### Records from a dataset
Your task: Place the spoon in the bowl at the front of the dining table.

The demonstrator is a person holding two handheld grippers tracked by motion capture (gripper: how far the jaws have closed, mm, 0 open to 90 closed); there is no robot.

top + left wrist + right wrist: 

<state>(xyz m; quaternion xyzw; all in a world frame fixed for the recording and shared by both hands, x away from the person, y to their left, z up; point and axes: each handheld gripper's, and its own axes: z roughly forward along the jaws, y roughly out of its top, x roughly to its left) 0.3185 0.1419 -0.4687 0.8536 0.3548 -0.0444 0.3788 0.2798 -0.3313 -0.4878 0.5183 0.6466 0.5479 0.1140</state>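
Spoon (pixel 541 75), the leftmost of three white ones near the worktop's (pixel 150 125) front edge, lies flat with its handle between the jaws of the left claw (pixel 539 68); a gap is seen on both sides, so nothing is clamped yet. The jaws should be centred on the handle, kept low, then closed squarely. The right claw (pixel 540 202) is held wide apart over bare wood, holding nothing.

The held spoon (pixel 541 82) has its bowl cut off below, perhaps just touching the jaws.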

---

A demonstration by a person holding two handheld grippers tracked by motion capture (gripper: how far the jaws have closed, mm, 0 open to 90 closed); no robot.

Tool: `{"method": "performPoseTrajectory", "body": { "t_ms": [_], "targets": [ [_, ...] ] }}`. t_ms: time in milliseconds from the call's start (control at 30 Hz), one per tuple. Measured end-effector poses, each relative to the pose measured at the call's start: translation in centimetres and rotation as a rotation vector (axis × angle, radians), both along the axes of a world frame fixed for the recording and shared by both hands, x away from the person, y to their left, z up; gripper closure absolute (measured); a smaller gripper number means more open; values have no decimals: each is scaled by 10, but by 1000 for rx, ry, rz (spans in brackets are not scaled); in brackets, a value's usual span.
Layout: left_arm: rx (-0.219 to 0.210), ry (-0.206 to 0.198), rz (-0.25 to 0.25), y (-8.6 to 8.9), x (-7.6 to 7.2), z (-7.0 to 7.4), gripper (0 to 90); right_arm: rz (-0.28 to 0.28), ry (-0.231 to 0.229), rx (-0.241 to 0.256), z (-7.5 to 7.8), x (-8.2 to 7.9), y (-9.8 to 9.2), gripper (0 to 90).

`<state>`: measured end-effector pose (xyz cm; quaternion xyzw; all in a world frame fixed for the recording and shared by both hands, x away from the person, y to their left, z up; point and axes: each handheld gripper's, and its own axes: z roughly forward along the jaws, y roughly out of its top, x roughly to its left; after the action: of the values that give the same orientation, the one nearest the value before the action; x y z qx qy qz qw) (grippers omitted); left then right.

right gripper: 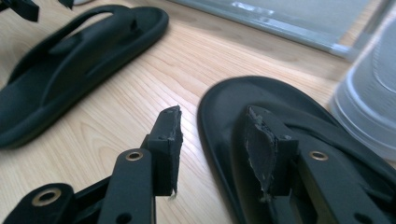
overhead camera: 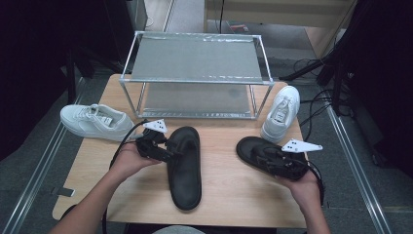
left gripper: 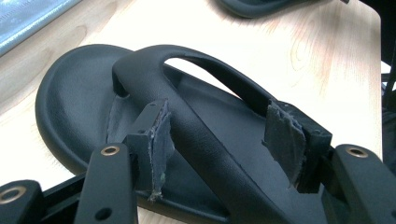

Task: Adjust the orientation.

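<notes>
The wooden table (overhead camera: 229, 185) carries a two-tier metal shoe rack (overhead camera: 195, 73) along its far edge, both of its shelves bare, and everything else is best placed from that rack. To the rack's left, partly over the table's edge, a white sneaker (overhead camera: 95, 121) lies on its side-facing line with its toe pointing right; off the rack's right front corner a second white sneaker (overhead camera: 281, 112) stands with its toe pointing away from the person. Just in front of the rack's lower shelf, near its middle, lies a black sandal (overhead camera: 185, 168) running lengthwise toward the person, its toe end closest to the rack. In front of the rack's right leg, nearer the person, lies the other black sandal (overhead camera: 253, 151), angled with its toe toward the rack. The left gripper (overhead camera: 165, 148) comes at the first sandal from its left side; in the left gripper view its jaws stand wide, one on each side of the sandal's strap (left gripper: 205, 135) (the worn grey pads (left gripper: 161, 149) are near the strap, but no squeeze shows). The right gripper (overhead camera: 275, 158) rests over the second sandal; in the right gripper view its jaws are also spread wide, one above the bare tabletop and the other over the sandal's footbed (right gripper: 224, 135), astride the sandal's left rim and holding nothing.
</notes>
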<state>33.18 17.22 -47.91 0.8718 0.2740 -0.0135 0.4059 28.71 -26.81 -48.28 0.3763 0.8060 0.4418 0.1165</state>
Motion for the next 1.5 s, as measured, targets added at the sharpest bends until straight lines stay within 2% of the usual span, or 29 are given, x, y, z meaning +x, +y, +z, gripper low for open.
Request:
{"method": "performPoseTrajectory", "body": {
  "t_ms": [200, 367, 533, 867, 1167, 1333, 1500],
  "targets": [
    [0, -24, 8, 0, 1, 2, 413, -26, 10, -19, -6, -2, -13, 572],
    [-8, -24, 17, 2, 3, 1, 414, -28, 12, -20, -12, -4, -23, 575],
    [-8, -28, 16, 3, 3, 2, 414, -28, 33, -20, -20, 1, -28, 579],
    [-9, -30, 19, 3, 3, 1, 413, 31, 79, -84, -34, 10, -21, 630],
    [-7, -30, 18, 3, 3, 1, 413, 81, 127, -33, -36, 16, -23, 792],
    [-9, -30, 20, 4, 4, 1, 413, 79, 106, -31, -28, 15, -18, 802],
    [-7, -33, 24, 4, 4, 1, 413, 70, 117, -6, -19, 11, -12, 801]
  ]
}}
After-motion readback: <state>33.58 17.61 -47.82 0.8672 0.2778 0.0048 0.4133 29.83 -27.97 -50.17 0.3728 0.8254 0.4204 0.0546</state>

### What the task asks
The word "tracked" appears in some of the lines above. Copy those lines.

### Response to the task
The demonstrator is a person holding two handheld grippers tracked by motion capture (gripper: how far the jaws have closed, mm, 0 open to 90 closed); there is no robot.
A demonstration by a person holding two handheld grippers tracked by motion capture (gripper: how far the jaws have closed, mm, 0 open to 90 closed); no robot.

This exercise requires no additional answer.